To change your mind, you may need to take a breath and internally go ‘my child is upset about something, I wonder what it is?’

This might enable you to stay relaxed and find a way of interacting with your child other than just shouting.  The process of changing your mind is about being able to look at the same situation in a new manner – it requires an effort.

Your boss...

A different example might be that your boss at work, who you usually get on well with, has been abrupt, short and a bit aggressive with you for the last week. You are confused, upset and hurt, you may have started to use the word bullying about their behaviour. Your relationship with them is professional, so you don’t know much about the person aside from how you see them at work.

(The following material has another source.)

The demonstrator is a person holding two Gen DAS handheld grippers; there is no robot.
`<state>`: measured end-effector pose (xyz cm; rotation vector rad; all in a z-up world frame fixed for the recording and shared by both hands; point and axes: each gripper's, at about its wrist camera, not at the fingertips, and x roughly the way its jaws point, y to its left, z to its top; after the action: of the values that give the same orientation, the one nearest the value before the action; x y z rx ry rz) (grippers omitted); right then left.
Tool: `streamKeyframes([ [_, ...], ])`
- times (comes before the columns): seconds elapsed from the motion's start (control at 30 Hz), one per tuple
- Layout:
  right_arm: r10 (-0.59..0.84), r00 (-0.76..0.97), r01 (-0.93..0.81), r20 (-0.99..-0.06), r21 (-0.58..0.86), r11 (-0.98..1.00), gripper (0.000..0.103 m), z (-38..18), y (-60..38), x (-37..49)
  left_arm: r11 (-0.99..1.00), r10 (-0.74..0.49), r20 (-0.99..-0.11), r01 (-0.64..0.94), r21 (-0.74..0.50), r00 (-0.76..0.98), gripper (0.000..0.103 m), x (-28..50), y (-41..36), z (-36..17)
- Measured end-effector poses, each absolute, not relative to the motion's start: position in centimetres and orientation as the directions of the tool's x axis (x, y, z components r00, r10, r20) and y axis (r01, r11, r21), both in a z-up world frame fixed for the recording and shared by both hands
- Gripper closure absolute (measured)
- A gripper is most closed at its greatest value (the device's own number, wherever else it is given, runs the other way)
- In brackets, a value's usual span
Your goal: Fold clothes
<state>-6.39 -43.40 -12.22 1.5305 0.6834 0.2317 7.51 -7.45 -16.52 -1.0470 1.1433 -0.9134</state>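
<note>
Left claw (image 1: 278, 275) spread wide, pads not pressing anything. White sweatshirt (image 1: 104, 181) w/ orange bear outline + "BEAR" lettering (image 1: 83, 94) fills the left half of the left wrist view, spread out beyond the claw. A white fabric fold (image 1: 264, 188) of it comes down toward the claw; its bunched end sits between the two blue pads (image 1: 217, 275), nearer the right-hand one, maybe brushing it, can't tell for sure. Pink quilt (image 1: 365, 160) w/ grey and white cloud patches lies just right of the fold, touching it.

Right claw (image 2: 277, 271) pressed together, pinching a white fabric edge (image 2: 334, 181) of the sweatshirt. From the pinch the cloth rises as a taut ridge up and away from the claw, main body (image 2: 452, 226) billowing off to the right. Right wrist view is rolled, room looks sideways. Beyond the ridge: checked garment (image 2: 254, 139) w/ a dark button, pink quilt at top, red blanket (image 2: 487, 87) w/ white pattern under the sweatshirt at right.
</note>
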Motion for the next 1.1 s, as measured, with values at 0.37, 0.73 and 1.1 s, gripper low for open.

It will be easy to drop into a very negative place about this type of conflict.  If you are not very assertive you may stay quiet – suffer in silence – and hope it stops.  If it does than that’s great because things get back to normal and you don’t have to worry about it – or do you, might you be a bit more vigilant for this type of behaviour from your boss?

What happens if the behaviour continues?  You may be able to deal with it but it might build up to an outburst from you back at your manager or that you head off to HR and put in a complaint.

So where does changing your mind fit in this picture?

It can kick in at any point but the easiest is when you start to notice the different and uncomfortable behaviour from your boss.

Rather than feeling like the victim of this behaviour – if you can change your mind you create an opportunity to say to yourself ‘something is going on here and I don’t understand what it is’. 

Perhaps you can approach them directly, ‘You seem to be behaving differently over the last few days, are things okay?’

Or ‘I’m noticing your seem a bit distracted, can I help?’ 

The difficulty with these types of approach is that you need a degree of confidence and assertion to be so direct.

If it is difficult for you to be this assertive it may be that you can take a step back from your reaction to their behaviour and start to wonder about what is causing them to behave this way. 

This process may not change their behaviour but it can start to change your reaction to their behaviour.

You don’t have to be a victim, you may be able to become an observer and this might give you some space to think what you want to do.

My key thought is, no matter what the circumstance, can I look differently at this situation? 

Can I (or am I prepared to) make the effort to change my mind?

What is it that I need to do if I want to change my mind?

 Nigel Singer

I want to start writing about conflict, which for many of us is something that is viewed negatively. What is your relationship to conflict, how do you use the word and how does this inform your relationship to the way you deal with it?

Conflict comes in many forms, internal ones (where we are ‘fighting’ ourselves), external ones (where we are ‘fighting’ another person) and societal ones (where we are ‘fighting’ the group or the state).Our primary route into learning about conflict is through the family or adults that we grow up with, the ways in which they behave, the things they do and also the things they don’t do.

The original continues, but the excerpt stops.